Discouragingly for Dana, his chaotic classes include only two serious drama students: closeted, high-strung Rand (Skylar Astin), a star in his own mind, and Epiphany (Phoebe Strole), a syrupy Christian goody-goody. Most of the other students are rowdy Mexican-Americans, whom Dana, in the movie's jab at ethnic profiling, mistakenly assumes to be gang members. The surliest, Octavio (Joseph Julian Soria), is also the most talented and is eventually cast as Hamlet. Unbeknownst to Dana, he is the son of snooty high-achieving intellectuals and has won early admission to Brown.

Dana's ultimate humiliation comes when he is rudely informed that belt tightening has necessitated the elimination of drama from the curriculum. "Hamlet 2" will be his last hurrah. But when word circulates that the show is indecent, the school cancels it and Dana moves it to an abandoned warehouse. As community opposition to the production escalates, a strident civil liberties lawyer, Cricket Feldstein (Amy Poehler), storms into Tucson to make sure the show goes on.

Of the several Hollywood subgenres being spoofed, the Inspirational Teacher film is the most prominent until the Let's-Put-on-a-Show genre takes over. By this point, the movie is so busy hurling notions at the wall that most of its opportunities for pointed satire are squandered.
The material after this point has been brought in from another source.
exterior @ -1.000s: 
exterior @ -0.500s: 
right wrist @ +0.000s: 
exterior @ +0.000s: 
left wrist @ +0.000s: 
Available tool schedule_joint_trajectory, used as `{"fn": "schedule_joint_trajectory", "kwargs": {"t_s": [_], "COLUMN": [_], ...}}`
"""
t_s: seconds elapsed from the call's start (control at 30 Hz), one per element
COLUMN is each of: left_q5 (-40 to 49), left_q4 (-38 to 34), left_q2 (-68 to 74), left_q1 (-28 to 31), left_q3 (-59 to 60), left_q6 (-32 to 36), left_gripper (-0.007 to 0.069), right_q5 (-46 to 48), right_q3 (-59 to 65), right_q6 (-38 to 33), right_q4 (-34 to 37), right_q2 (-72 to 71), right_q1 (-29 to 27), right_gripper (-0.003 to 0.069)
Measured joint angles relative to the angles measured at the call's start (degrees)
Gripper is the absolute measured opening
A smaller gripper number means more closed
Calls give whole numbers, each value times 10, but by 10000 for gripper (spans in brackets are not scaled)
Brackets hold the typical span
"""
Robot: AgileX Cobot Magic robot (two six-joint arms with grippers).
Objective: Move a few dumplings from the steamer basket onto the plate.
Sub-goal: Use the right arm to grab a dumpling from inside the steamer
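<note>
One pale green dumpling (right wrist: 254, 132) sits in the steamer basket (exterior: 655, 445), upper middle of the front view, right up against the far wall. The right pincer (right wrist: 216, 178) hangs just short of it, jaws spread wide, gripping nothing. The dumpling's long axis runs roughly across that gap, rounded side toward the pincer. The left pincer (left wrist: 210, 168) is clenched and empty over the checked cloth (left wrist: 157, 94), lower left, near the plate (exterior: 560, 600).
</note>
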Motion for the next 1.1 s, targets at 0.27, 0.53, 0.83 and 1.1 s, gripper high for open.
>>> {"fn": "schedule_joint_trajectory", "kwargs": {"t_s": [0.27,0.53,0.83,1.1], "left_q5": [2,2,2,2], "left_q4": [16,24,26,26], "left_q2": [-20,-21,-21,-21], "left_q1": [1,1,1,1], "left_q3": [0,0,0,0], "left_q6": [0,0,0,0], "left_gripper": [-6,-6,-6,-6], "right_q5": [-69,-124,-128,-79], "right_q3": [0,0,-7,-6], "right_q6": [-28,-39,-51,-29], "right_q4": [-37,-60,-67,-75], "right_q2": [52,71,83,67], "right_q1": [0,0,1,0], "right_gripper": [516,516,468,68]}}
The climactic production, which occupies the film's last 20 minutes, is a garish hodgepodge in which "Hamlet" is run through a time machine to bring the characters back to life and give it a happy ending. It includes a moonwalking Jesus (Coogan) and a mildly inflammatory anthem, "Rock Me, Sexy Jesus," that is one step to the left of "Jesus Christ, Superstar." It all adds up to the kind of bad family entertainment likely to raise only a few eyebrows.